Much bigger packets than what you'll find in your local health food store!

There's Quinoa too:

Worth buying in bulk!

You can even pick up a Free From baking magazine, with 20% off the normal price:

Free From magazine at a more affordable price!

Today, I even spotted a machine that you can use to turn fruit into dairy free ice cream - I'm still debating buying one!

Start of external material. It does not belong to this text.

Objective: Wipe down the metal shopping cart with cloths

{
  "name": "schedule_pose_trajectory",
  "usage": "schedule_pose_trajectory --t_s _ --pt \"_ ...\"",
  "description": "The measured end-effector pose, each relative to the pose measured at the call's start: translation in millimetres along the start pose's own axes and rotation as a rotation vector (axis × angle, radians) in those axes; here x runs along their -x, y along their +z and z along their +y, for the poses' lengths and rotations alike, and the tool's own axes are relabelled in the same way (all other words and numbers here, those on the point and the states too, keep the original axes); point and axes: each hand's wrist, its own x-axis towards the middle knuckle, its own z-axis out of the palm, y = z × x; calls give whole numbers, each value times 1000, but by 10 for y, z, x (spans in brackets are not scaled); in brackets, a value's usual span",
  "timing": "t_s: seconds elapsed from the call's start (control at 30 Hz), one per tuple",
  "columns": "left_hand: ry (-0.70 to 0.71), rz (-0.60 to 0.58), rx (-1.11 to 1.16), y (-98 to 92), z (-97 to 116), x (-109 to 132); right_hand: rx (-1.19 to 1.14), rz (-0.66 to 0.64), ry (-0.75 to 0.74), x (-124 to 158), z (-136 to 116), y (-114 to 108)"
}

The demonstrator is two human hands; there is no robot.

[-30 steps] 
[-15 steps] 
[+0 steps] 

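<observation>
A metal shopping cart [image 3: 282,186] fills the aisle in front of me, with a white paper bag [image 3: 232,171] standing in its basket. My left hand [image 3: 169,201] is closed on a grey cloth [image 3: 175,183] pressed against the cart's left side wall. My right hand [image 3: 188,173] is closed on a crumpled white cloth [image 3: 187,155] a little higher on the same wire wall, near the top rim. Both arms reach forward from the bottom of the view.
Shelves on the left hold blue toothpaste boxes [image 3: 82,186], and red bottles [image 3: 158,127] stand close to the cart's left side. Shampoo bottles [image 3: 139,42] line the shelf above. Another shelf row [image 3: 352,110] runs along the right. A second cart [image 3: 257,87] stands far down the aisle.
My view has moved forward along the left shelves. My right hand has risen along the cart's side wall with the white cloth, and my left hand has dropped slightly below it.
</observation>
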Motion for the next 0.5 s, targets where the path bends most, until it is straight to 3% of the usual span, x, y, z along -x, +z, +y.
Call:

I've heard they're good but don't want more any appliances in my kitchen!

There are lots of products that aren't specifically Free From, but are suitable for Vegans etc. Here are some I've spotted recently:

Fruit snacks for lunchboxes

I loved these granola bars before I had to go gluten free

These packs look handy!

They're not specifically gluten free.

These crisps are dairy free, and soya free NGCI

Vegan but look carefully at the label, in the next pic!

NOT suitable for Coeliacs or those sensitive to gluten!

These look great for baking!

Look! No dairy!
I love Great Food bites. Costco also sell their Sweet Potato Pakoras! Yum! And great for picnics!

If this has whetted your appetite, go and check out their website here!


Please note: This blog post is not an advertisement, nor have I been sponsored or rewarded for this post by Costco (or anyone else) in any way. I am simply sharing my own genuine experience for the benefit of fellow free fromers! Oh yes! And if you are a Free Fromer, don't forget to always check ingredient labels as recipes and labelling may change!